5.2 Last-Week Review Map
Key Takeaways
- The three DP-700 domains are each weighted 30-35 percent, so no area can be skipped in the final week.
- Implement and manage: OneLake is one logical data lake per tenant, workspace roles (Admin/Member/Contributor/Viewer) plus item and OneLake security govern access, and deployment pipelines copy metadata not data.
- Ingest and transform: pipelines orchestrate, Dataflows Gen2 do low-code Power Query shaping, notebooks run Spark code, and the medallion bronze/silver/gold pattern stages the data.

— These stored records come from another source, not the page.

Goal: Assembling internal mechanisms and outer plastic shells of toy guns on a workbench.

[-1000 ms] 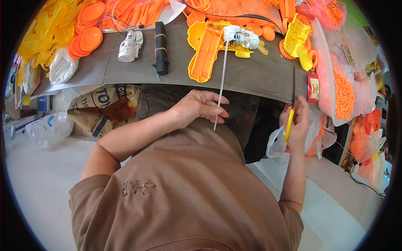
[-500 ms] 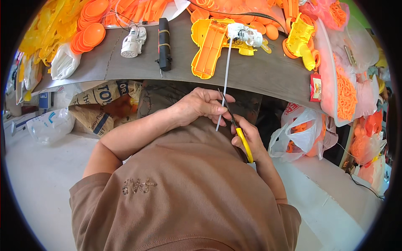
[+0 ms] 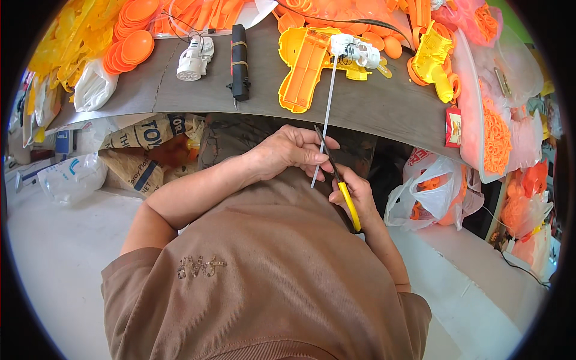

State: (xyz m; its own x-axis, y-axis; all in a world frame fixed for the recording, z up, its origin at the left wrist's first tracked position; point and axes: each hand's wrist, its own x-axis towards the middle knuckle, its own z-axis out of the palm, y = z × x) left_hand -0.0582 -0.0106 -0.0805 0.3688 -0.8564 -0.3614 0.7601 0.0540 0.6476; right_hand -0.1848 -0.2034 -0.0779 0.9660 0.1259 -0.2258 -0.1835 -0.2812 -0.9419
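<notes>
Now that the right hand (image 3: 355, 193), clamped on yellow-handled cutters (image 3: 337, 179), has swung in, blades prob. touch the white strip (image 3: 324, 123); left hand (image 3: 294, 151) fingers curl by it.

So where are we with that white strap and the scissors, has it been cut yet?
Not cut yet, as far as I can see. Done: the white strap is fastened at the white motor block on the yellow shell, and its tail hangs past the table edge. In hand: the left hand steadies the tail; the right hand holds the yellow-handled scissors at it. Left: the cut.
</notes>
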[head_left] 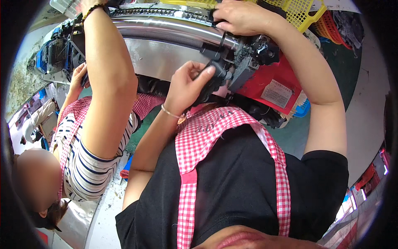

- Monitor and optimize: the Monitoring hub shows item runs, Delta OPTIMIZE plus V-Order improve read speed, and capacity throttling delays then rejects work as smoothing windows are exceeded.
- Use short mixed sets in the last week so you practice switching domains without a label.
5.2 Last-Week Review Map
The final week is for consolidation, not new material. DP-700 has three domains, each weighted 30-35 percent, so points are spread evenly and you cannot afford a blind spot. Use this map to lock in the single highest-yield fact per area, then prove it with short mixed sets.
Domain 1 - Implement and manage an analytics solution (30-35%)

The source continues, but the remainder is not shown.